> _Task statement_: Search the material below for the string "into" and copy each line where it appears.

> _Information shown_:
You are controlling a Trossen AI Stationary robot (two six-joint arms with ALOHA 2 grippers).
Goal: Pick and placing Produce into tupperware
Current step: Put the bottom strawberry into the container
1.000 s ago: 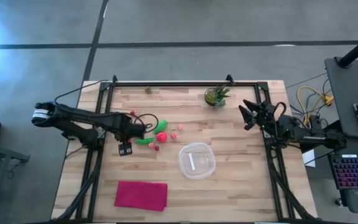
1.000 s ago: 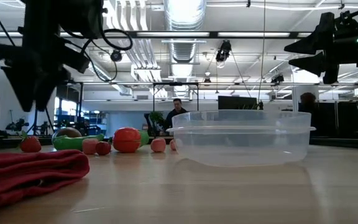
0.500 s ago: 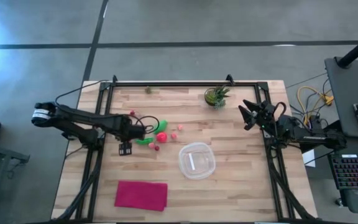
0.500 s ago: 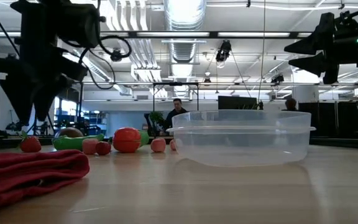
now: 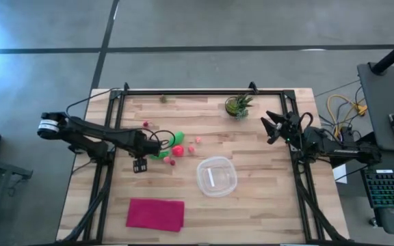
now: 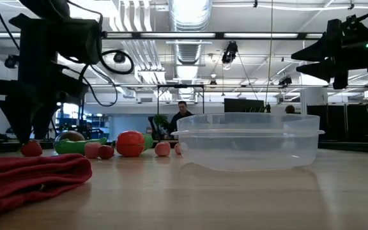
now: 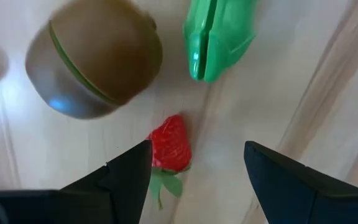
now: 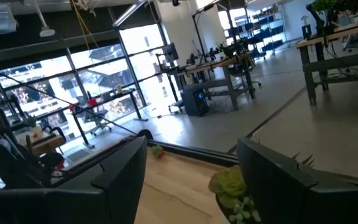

> _Solution to this task_:
Goal: Pick and placing Produce into tupperware
Current step: Put the bottom strawberry into the container

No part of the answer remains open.